*What you should do*. Copy each line of the following material that has the string "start".

*Information provided*.

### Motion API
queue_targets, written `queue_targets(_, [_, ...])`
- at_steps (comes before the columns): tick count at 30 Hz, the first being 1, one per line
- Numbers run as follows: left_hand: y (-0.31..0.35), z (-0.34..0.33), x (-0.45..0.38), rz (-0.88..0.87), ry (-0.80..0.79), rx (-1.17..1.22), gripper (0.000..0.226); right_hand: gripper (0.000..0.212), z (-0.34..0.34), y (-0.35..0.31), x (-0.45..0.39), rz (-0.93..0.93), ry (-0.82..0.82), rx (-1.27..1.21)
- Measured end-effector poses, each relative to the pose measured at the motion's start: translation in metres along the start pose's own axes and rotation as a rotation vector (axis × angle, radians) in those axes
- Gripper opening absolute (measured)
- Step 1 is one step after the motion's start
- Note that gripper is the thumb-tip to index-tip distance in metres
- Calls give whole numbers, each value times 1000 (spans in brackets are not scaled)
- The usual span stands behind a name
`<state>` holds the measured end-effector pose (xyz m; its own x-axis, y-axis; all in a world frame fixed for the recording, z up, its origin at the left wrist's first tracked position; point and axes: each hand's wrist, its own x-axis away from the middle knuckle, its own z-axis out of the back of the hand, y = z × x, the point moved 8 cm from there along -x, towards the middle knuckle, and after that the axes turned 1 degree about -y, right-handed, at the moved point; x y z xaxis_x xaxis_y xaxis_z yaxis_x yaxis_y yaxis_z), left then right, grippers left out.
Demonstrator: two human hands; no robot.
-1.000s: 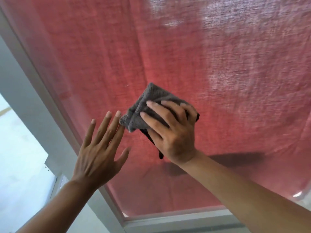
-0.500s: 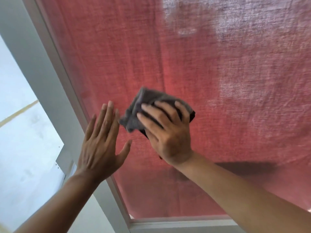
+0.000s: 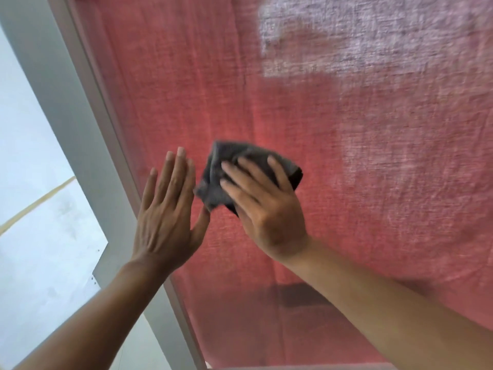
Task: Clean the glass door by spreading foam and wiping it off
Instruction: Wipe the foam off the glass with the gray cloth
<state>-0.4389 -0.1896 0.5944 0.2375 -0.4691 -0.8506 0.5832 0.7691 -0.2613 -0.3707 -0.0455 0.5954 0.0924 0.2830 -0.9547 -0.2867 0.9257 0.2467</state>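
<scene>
View from my head toward the glass door [image 3: 333, 236], which fills most of the field; behind the pane hangs a red woven curtain [image 3: 186, 89], its weave and vertical creases visible through the glass; a whitish, hazy film of foam [image 3: 373, 36] covers the upper right of the pane and thins into a paler veil down the right side, while the left and centre of the glass show the curtain in clearer red; my right hand [image 3: 266, 204] presses a crumpled grey cloth [image 3: 216, 177] flat against the middle of the pane, fingers spread and bent over the cloth, gripping it; the cloth's edges are blurred; my left hand [image 3: 168, 217] lies just left of the cloth, fingers straight and close together, thumb out toward the cloth, holding nothing; whether its palm touches the glass I cannot tell; a pale grey door frame [image 3: 88, 108] runs diagonally down the left edge of the pane; beyond it lies a light floor [image 3: 40, 236] crossed by a thin tan line; a dark shadow of my right forearm falls on the lower glass.
</scene>
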Motion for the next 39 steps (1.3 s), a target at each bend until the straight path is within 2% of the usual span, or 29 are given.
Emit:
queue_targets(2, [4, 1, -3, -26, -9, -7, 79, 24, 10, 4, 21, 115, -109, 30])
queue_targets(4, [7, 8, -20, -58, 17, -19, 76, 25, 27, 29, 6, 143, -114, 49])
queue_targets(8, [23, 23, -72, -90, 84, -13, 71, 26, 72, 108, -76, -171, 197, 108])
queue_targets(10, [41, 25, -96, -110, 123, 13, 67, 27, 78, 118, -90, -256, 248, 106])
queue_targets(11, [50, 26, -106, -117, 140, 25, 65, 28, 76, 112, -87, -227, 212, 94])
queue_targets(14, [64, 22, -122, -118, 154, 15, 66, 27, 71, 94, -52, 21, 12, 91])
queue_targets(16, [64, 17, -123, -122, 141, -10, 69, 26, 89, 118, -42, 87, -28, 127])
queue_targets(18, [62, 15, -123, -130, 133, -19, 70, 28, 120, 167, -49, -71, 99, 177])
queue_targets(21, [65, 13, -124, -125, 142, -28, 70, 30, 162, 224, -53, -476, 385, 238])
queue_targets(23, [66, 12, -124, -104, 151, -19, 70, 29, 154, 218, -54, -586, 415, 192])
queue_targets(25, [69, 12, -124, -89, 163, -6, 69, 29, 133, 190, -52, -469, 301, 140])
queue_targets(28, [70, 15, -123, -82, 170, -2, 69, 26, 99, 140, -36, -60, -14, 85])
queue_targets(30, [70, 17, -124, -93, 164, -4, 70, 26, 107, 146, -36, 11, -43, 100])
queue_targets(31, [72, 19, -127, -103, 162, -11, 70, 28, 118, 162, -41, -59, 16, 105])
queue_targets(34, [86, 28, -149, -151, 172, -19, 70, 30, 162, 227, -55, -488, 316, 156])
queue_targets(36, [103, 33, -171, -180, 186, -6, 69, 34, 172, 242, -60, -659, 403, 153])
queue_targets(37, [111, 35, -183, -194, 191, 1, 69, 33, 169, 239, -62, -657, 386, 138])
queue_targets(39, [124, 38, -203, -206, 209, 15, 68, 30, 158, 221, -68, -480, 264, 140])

*Output below*.
- Measured end-effector poses, each relative to the pose measured at the motion's start: translation in metres along the start pose's own axes and rotation as a rotation vector (axis × angle, radians) in those axes
- Step 1 is one step after the motion's start

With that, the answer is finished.